§ **What needs to be done**: Of all the lines in the entries below, give again exactly those starting at the line containing "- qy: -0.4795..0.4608" and ending at the line containing "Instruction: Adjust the", both ends included, and no others.

··· Information provided

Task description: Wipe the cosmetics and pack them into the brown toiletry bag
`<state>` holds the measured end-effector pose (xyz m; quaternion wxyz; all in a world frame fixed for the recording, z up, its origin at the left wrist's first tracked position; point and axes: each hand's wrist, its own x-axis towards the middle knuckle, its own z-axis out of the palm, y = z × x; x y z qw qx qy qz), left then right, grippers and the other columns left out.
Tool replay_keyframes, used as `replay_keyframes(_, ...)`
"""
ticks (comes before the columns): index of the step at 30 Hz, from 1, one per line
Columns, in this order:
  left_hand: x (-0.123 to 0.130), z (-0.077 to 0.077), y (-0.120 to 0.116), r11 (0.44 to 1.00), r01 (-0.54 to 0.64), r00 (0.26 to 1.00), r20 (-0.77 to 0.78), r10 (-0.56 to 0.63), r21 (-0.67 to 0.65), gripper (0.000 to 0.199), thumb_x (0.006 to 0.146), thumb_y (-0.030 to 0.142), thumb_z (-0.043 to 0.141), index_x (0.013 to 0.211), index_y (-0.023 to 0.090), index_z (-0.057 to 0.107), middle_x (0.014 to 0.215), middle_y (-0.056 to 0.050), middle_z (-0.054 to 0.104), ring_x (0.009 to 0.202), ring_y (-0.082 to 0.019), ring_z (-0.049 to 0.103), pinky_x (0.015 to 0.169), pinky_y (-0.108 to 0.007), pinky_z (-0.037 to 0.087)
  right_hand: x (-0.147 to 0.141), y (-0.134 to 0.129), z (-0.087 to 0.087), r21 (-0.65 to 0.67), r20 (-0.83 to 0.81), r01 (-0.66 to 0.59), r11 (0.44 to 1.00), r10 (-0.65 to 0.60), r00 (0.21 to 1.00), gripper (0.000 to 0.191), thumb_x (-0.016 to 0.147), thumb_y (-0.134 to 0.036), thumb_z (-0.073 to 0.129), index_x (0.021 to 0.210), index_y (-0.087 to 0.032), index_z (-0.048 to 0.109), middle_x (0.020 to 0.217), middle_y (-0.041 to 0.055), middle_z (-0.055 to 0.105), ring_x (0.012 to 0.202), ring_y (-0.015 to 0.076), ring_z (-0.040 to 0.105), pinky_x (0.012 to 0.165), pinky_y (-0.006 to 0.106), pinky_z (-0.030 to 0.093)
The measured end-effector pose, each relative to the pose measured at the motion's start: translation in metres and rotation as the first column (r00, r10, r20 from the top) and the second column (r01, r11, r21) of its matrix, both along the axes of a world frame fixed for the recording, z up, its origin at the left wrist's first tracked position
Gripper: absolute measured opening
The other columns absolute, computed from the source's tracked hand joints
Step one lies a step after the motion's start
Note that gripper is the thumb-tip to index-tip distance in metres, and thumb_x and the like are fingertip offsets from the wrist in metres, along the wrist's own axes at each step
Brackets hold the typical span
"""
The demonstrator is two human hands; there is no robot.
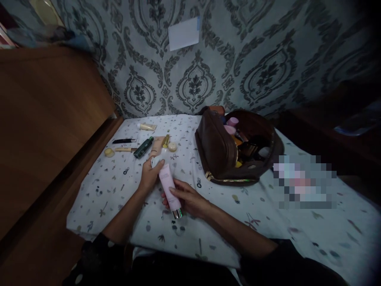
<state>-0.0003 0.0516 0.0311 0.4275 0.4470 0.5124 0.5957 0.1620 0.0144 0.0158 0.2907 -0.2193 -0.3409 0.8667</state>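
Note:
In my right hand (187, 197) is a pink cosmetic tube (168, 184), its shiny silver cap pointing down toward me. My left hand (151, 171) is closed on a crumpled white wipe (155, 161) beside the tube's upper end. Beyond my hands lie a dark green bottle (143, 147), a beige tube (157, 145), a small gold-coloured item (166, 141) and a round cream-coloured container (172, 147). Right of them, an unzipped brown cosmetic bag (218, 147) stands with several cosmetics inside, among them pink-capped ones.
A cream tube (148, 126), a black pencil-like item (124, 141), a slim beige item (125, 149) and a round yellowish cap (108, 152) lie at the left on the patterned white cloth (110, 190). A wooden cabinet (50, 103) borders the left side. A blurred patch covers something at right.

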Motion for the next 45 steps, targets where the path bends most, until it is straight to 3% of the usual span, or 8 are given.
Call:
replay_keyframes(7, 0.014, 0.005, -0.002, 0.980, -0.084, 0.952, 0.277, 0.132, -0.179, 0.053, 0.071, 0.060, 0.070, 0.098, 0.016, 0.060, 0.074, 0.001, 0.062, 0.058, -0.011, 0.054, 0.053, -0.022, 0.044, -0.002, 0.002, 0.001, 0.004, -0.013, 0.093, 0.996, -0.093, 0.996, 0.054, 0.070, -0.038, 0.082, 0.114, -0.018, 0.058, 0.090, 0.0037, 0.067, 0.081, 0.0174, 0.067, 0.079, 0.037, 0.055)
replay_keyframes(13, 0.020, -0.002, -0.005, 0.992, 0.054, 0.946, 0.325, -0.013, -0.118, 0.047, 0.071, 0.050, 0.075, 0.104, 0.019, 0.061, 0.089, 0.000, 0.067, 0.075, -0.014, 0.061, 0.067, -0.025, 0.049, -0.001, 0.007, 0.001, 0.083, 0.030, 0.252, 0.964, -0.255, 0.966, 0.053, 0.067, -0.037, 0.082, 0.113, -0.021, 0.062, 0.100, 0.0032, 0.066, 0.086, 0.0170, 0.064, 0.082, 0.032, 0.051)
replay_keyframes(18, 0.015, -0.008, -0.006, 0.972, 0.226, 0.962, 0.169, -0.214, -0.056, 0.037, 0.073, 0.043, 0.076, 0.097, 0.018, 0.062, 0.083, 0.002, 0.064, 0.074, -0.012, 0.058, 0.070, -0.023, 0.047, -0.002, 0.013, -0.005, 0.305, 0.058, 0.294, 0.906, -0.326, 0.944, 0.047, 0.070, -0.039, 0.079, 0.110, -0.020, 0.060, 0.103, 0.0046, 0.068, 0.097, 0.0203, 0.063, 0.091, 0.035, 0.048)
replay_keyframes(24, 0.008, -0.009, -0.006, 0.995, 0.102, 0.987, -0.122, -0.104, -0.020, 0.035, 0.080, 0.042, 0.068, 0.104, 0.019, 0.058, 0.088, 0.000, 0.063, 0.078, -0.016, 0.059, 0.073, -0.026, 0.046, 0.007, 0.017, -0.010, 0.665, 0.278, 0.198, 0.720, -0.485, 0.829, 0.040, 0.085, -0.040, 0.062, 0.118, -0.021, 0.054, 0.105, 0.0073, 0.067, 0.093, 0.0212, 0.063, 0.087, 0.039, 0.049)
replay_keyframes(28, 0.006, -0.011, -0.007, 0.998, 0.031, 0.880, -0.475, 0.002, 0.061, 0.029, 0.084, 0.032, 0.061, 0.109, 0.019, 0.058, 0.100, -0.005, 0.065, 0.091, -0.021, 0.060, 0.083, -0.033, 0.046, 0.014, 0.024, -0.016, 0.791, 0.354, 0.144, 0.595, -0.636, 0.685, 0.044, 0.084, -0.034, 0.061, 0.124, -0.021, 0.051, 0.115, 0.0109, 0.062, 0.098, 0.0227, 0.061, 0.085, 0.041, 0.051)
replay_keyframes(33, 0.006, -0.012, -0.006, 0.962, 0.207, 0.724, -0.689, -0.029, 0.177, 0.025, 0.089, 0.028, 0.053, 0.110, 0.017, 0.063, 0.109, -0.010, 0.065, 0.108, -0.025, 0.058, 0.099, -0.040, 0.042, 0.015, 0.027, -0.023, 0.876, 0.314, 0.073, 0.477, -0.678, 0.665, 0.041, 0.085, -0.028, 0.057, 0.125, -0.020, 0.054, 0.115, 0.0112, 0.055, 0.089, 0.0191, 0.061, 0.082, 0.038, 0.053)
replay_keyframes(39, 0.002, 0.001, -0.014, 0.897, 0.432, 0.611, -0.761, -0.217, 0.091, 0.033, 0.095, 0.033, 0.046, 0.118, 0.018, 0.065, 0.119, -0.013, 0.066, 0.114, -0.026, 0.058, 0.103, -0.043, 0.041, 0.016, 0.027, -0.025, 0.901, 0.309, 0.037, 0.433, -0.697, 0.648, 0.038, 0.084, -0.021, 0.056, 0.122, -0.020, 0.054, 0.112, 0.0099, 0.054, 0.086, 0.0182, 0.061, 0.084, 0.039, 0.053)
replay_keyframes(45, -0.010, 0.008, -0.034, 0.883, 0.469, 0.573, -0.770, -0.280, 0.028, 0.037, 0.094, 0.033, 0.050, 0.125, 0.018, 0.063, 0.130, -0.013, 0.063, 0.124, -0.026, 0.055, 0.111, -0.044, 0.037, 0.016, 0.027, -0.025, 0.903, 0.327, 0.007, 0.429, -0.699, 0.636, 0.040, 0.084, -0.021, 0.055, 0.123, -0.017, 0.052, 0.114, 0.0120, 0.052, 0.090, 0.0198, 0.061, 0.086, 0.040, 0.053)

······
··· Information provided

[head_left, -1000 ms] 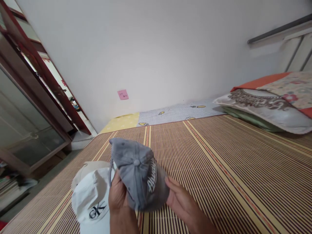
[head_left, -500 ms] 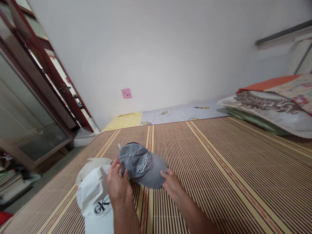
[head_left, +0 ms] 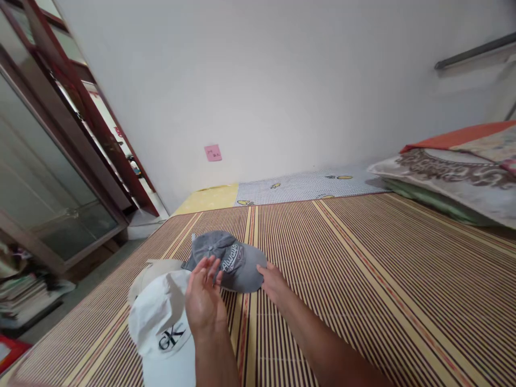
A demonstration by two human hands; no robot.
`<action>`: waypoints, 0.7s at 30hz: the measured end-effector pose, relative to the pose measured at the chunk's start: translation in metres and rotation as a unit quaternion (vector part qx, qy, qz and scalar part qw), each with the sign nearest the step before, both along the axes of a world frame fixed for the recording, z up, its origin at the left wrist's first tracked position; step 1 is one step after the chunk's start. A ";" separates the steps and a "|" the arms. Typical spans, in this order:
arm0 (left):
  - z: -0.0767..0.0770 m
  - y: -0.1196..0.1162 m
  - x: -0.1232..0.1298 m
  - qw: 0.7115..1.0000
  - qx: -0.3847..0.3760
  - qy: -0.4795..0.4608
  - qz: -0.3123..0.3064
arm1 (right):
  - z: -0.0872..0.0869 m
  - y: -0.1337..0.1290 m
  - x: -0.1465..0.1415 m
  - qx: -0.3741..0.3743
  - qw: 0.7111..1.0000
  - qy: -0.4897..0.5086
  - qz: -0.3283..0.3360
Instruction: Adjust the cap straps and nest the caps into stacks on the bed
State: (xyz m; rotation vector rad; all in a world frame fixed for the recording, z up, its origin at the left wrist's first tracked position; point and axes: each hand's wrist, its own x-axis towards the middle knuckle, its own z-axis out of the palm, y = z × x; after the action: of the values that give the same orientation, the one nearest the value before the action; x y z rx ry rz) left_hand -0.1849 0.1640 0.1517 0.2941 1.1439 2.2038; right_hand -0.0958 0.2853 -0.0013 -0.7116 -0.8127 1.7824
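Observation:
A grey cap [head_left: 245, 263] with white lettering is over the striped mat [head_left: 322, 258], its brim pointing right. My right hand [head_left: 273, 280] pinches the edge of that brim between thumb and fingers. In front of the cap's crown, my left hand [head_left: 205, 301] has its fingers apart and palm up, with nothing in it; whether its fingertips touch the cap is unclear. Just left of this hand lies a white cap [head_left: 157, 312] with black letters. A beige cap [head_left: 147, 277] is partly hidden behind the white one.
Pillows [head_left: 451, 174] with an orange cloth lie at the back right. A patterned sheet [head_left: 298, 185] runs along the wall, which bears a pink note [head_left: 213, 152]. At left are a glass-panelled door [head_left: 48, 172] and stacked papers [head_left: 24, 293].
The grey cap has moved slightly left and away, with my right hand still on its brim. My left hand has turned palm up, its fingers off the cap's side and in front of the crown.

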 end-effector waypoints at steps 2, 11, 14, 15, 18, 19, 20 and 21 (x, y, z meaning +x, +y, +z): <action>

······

§ **Written solution**:
  - qy: -0.4795..0.4608
  - qz: -0.3123..0.3064
arm1 (right):
  - z: -0.0872..0.0869 m
  - y: -0.1337..0.1290 m
  - x: -0.1465..0.1415 m
  - qx: -0.3741..0.3743
  - qw: 0.7111..1.0000
  - qy: -0.4897..0.5086
  - qz: -0.3283..0.3360
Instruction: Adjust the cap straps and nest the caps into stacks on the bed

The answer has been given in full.